A Paixão Segundo G.H.
Luiz Fernando Carvalho
A Paixão Segundo G.H., Brasil, 2024, 2h, Distribuição: Paris Filmes
Não é preciso desenvolver muito para dizer que a escrita de Clarice Lispector é uma das mais marcantes da literatura brasileira. A obra da escritora pernambucana é uma das mais densas da produção nacional contemporânea, tão subjetiva que esbarra, às vezes, no incompreendido. A torrente de pensamentos que Clarice escreve – principalmente em A Paixão Segundo G.H. – torna a adaptação um desafio, embora o longa-metragem homônimo mostre que não é impossível.
O filme começou as gravações ainda em 2018, passando por todos os danos que a pandemia trouxe ao setor do audiovisual e ainda pelas dificuldades culturais do mandato de Bolsonaro. Agora, seis anos depois, finalmente, o longa-metragem chega imponente aos cinemas por escolher adaptar, talvez, o romance mais complexo de Lispector.

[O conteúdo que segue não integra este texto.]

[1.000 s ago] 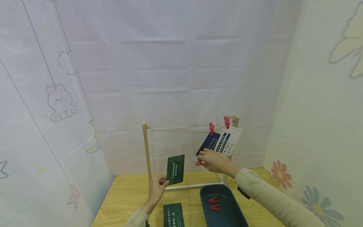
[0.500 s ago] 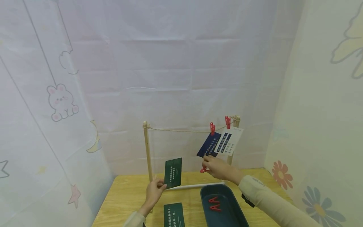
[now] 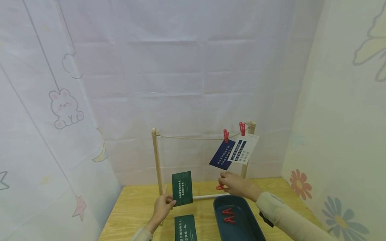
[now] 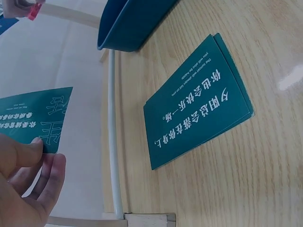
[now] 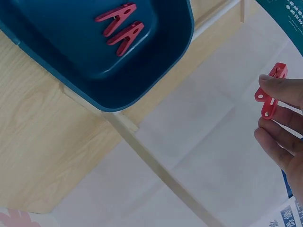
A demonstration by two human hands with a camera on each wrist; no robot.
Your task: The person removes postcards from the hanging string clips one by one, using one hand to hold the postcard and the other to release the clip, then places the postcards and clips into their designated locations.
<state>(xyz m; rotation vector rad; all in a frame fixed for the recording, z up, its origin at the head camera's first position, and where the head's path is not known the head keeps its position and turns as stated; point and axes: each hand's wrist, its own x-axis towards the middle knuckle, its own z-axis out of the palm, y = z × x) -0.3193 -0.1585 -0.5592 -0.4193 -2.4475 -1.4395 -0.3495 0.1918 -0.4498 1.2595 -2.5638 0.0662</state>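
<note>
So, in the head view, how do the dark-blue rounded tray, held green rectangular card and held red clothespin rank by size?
1. Dark-blue rounded tray, though cut off below
2. Green rectangular card in the left hand
3. Red clothespin in the right hand

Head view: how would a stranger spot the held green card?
Find the frame on the table. By its left post, the left hand pinches a green card. Unlike the green cards lying on the table, it is held up.

The right grip (image 3: 237, 184) partly hides its clip (image 5: 268, 108) — the head view crops the tray (image 3: 242, 231).
</note>
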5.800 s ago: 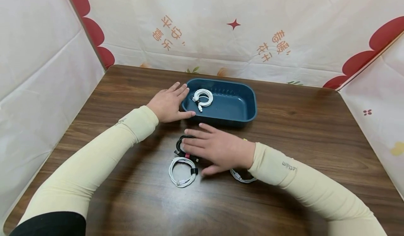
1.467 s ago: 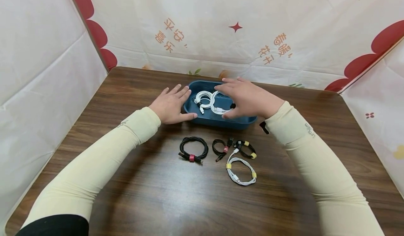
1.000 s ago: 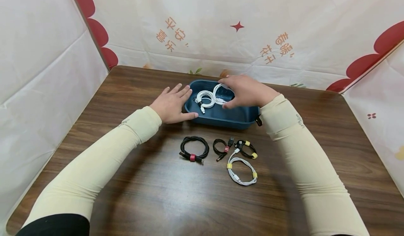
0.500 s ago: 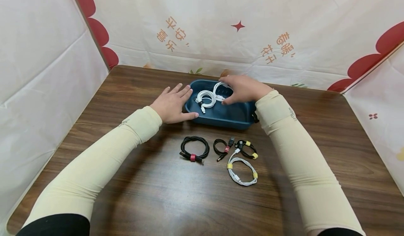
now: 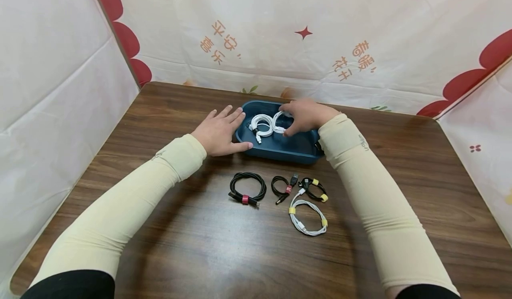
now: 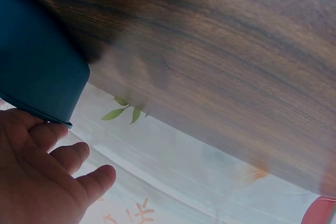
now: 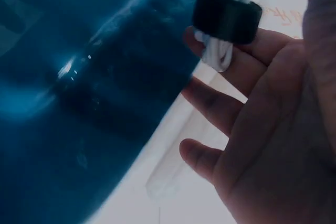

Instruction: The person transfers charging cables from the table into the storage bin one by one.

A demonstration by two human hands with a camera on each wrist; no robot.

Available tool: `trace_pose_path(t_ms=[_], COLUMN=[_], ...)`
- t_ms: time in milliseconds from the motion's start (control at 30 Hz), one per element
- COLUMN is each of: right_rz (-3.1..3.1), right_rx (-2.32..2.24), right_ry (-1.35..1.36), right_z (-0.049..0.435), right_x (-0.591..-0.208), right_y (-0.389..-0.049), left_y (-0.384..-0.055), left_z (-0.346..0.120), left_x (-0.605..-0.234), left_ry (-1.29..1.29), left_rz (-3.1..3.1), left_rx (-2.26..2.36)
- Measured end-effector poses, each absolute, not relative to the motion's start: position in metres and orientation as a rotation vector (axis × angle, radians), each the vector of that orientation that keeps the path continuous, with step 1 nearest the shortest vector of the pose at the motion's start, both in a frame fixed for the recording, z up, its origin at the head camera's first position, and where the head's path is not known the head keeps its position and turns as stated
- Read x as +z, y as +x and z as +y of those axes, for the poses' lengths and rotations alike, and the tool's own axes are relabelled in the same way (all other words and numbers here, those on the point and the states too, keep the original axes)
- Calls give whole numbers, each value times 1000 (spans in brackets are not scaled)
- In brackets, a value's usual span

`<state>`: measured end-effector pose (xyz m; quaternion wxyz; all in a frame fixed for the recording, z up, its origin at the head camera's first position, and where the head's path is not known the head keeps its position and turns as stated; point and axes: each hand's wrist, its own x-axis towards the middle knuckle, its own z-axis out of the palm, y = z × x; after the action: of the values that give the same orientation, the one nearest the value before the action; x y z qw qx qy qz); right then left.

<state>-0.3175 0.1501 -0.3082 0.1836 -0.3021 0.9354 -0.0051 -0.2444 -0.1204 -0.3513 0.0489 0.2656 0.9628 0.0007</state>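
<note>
Touching a blue tub (image 5: 280,156), running lengthwise left to right, with spread fingers (image 6: 98,180) of the left hand (image 5: 219,133); gripping a white cable (image 5: 281,129) over mid-tub in the curled right hand (image 5: 307,116). Coiled nearly round, with unclear pointing direction.

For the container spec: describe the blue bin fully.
The dark blue bin is open-topped and rectangular, with rounded corners and a shiny inside, plastic-looking. It stands upright near the far edge of the table. One coiled white cable lies in its left part, the left hand touches its left end, and the right hand holds another white coil in or above it. Its right end is partly hidden.
</note>
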Motion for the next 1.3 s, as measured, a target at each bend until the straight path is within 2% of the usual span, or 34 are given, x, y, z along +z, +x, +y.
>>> trace_pose_path(t_ms=[867,1300], right_rz=[2667,2635], right_rx=[149,22], right_ry=[-760,-792], right_z=[138,144], right_x=[-332,-326], right_y=[-313,-318], left_y=[-246,-245], left_z=[-121,-121], left_x=[-351,-352], left_ry=[813,807], left_rz=[2931,2929], left_rx=[5,-5])
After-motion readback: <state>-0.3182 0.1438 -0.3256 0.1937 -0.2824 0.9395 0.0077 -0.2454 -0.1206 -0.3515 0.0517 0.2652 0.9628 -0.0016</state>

O visual, claro, chega primeiro e nos diz muito sobre a vida de G.H. – encarnada por Maria Fernanda Cândido. Um apartamento enorme, luxuoso, cheio de adereços, mas que se torna sóbrio quando entramos no quarto da ex-empregada, Janair (Samira Nancassa), o cômodo mais simples, apertado e desconfortável da casa é onde a protagonista encontra o abismo de sua existência. É nesse quarto que G.H. tem os momentos mais violentos de sua fragmentação.
A sonoplastia é outro catalisador da espiral de sentidos que o filme forma. Enquanto o texto percorre pelas metáforas, hipérboles e confissões, os sons mudam o tom do filme. Uma hora entrega suspense, depois drama, ou romance e assim constrói os desdobramentos da pessoa de G.H.. Da mesma maneira que a imagem, ao longo da fragmentação, se descola da lógica e, em certo ponto, passa a ser um discurso por si só e não orbitando o monólogo da protagonista.
Aliás, a despersonalização da protagonista, como evento principal da narrativa, tem que ser carregado pela atuação de Maria Fernanda Cândido, que tem uma elegância quase aterrorizante enquanto vive G.H.. A medida que o fluxo de pensamento vai se aprofundando e a protagonista navega por emoções – as vezes passando por mais de uma ao mesmo tempo – a atuação de Maria Fernanda corresponde ao desafio. As quebras da quarta parede são excelentes e, algumas vezes, assustadoras.
As falas de G.H. são repletas de nuances, com referências que nem sempre caem no entendimento do espectador; como os objetos que ela cria no seu discurso (a Barata, o Amante, Janair e a Mão), uma hora ela se projeta sobre eles, ou depois tornam-se alegorias para aquilo que teve impacto nela. Essa mudança dos sentidos contínua, que é o fator arrasador do texto, consegue se manter no filme. Um trabalho fino de atuação que consegue trabalhar a construção do inferno de G.H. através da sua linguagem.
A Paixão Segundo G.H. se mostrou uma adaptação digna da obra de Lispector. Embora outras linguagens se juntem na ilustração do romance, o texto continua sendo o centro, e é a partir dessa conservação que o filme consegue causar um efeito atordoante muito semelhante ao do livro. Assim como as palavras, as imagens se tornam o instrumento para tentar alcançar o mais fundo em quem consome, talvez até tocar no espectador o tanto que G.H. sentiu e refletiu.